LUGANO/ CRANS-MONTANA - «Si pensa che lì dentro ci fossero solo ragazzi ricchi. E che le rispettive famiglie si possano arrangiare economicamente. Credetemi: non è così». Christian Constantin, architetto e vallesano doc, mette simbolicamente la mano sul cuore nel ricordare la strage di Capodanno al Constellation di Crans-Montana. Il vulcanico presidente del FC Sion, che curerà la riqualifica del prestigioso Capo San Martino a Lugano, sta vivendo queste settimane con grande frustrazione.
Oggi come sta?
«Male. Tutti quei morti e quei feriti non mi escono dalla testa. I vallesani sono molto scossi. E pretendono giustizia».
Partiamo dalle famiglie delle vittime. Lei ne conosce alcune personalmente...
«Certo. Ad esempio conosco una famiglia di Sion che ha due figli ospedalizzati. I genitori devono fare i salti mortali. Spostarsi, pernottare in albergo, mancare dal lavoro. E si tratta di famiglie normali».
È vero però che Crans-Montana è una località di livello alto.
«Ma dovete pensare che ci sono persone che magari fanno sacrifici tutto l'anno per andare un paio di giorni in montagna e passare un Capodanno speciale».
Questo è un aspetto che finora era emerso poco.
«Lo so. E mi spiace. Pensate ai ragazzi del FC Lutry. Non erano di certo tutti appartenenti a famiglie ricche. In generale ci sono anche figli di operai tra i morti e i feriti. E ora lo dico chiaramente: c'è bisogno di aiuto urgente per chi ha un famigliare all'ospedale».
Ecco. Spieghiamo bene perché allora.
«Le spese, anche logistiche, sono enormi. E le assicurazioni coprono fino a un certo punto. Senza contare che la burocrazia è infinita: tante spese sono nell'immediato e il rimborso chissà quando arriverà».
Il Consiglio di Stato vallesano ha annunciato di volere stanziare un primo sostegno di 10'000 franchi per ogni famiglia con una persona morta o ferita al Constellation.
«Bel gesto. Ma purtroppo non basta. Ne serviranno altri. Personalmente mi impegnerò per raccogliere ulteriori fondi».
Lei è architetto. Che idea si è fatto di quanto accaduto attorno al Constellation?

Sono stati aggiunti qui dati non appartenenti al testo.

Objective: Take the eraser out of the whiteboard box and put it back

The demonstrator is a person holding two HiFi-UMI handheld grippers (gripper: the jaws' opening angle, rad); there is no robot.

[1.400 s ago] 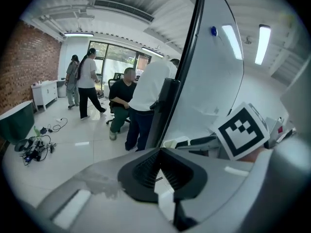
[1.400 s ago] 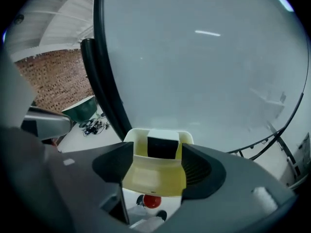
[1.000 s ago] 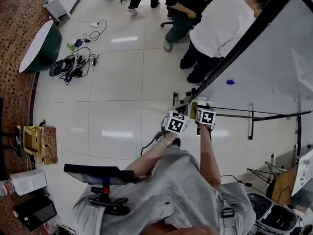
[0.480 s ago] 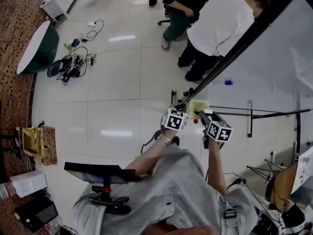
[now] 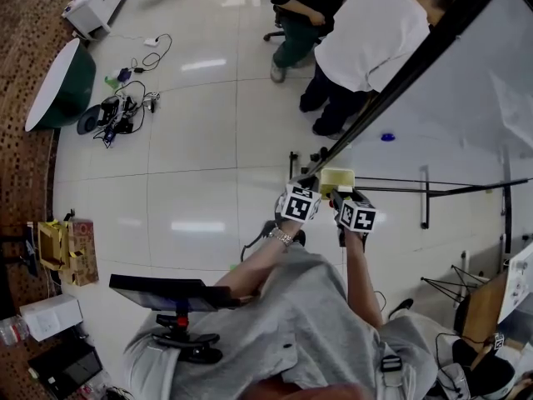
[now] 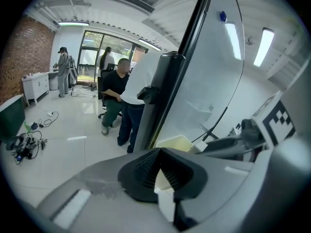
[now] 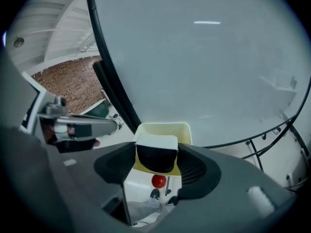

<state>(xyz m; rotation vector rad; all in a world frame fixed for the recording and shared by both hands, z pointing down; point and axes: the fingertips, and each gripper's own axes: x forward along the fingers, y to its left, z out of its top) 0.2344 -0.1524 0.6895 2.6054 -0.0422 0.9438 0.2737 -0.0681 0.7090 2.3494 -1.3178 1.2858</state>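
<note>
While the right gripper (image 7: pixel 156 152) clamps the black, white-topped eraser (image 7: pixel 155 158) right at the yellow box (image 7: pixel 163 127) by the whiteboard (image 7: pixel 204 57), the left gripper (image 6: pixel 160 165) waits close beside, jaws pressed together on nothing

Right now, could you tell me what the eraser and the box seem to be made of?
The eraser has a matte white top that looks like hard plastic, over a dark body with no shine, probably felt. The box is pale yellow, smooth and thin-walled with rounded corners, so likely moulded plastic.
</note>
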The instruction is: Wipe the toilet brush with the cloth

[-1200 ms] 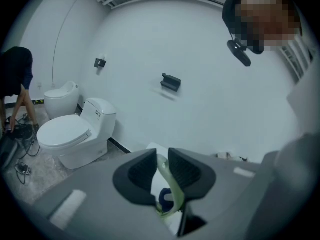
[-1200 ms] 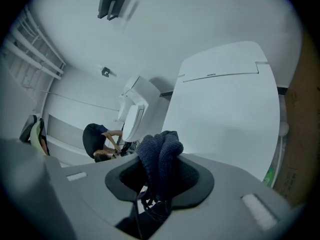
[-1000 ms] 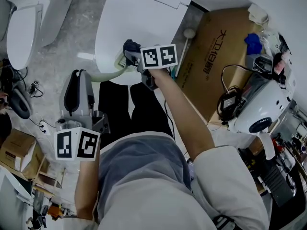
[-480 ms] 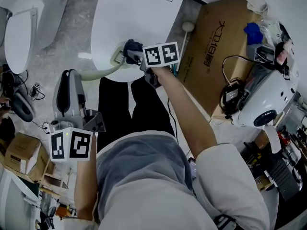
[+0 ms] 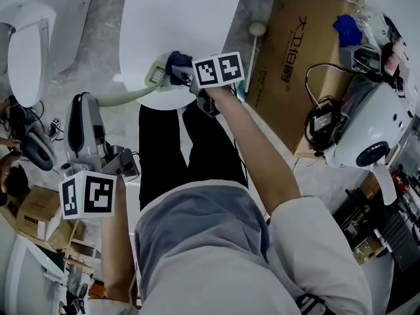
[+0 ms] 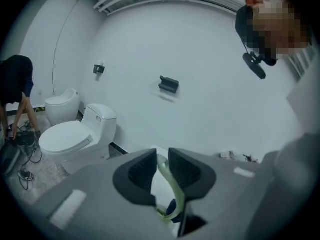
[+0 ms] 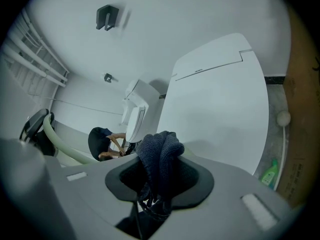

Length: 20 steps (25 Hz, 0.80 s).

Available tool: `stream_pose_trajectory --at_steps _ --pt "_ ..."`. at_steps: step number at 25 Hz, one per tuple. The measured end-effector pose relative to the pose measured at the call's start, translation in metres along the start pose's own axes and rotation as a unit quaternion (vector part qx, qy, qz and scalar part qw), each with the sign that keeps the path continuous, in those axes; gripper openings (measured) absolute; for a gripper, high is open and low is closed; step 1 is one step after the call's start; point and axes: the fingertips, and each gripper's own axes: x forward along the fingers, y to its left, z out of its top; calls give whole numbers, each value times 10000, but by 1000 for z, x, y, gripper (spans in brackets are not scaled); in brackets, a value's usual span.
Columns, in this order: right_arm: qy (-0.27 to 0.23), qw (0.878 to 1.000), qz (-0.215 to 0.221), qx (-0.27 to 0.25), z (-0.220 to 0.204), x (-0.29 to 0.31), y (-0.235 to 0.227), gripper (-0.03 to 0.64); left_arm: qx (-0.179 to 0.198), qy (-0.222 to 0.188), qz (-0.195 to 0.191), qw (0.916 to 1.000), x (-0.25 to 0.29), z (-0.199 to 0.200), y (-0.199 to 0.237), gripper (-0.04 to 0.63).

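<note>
The toilet brush has a pale green curved handle [image 5: 128, 96] and a pale head [image 5: 156, 76] that lies over the white toilet lid [image 5: 190, 18]. My left gripper [image 5: 88, 101] is shut on the handle's end [image 6: 162, 170] at the left of the head view. My right gripper [image 5: 184, 77] is shut on a dark blue knitted cloth [image 5: 177, 63], which is pressed against the brush head. The cloth [image 7: 160, 161] bulges out between the right jaws. In the right gripper view the handle [image 7: 57, 143] curves off to the left.
A large cardboard box [image 5: 295, 64] stands right of the toilet, with a white ball-topped stick [image 5: 256, 30] and a green bottle [image 7: 270, 173] beside it. A second toilet [image 5: 26, 44] is at the left. A crouching person [image 7: 102, 143] and cables lie beyond.
My left gripper has drifted left and back toward the body with the handle still in it. The right gripper keeps the cloth at the brush head.
</note>
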Motion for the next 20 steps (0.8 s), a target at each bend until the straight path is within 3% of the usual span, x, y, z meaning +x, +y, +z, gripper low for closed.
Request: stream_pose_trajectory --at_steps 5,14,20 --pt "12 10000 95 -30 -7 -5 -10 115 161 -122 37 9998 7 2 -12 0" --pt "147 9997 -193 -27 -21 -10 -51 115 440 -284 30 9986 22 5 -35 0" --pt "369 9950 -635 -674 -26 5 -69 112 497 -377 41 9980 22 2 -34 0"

«Beh, ho un'idea abbastanza chiara. Le regole in merito alla gestione del fuoco sono chiare. In tutta la Svizzera, non solo in Vallese. Questo va premesso. Il proprietario a un certo punto si è messo a fare dei lavori all'interno del locale. Commettendo errori. E il Comune non ha fatto il proprio dovere. Cinque anni senza controlli sono tanti. Non è normale. Il Comune ha una responsabilità enorme».
Eppure, almeno inizialmente, il Comune si è dichiarato parte lesa.
«L'ho trovato fuori luogo. Quando commetti sbagli simili, la prima cosa che devi fare è scusarti pubblicamente e mettere a disposizione delle famiglie delle vittime un supporto economico. Il Comune non l'ha fatto. E così ha sbagliato due volte».
Nel frattempo, sempre il Consiglio di Stato vallesano ha deciso di vietare l'uso di articoli pirotecnici all'interno degli esercizi pubblici.
«Era ora. Se ci pensate tutto è partito da quei bengala. Se non ci fosse stato il fuoco, non ci sarebbe stata la strage».
Nella serata di mercoledì è ripartito il massimo campionato di calcio svizzero. E allo stadio Tourbillon di Sion c'è stata una cerimonia in ricordo di quanto accaduto a Crans-Montana.
«È il minimo che si potesse fare. Quello che è capitato non lo dimenticheremo mai. L'atmosfera allo stadio era di grande raccoglimento».
L'immagine del Vallese in questo momento è un po' nel mirino della critica nazionale e internazionale.
«Ve lo ribadisco: i vallesani in generale sono molto arrabbiati, tristi e delusi per quanto accaduto. Non doveva capitare. E non dovevano esserci queste lacune. Io stesso mi faccio portavoce di questo sentimento critico».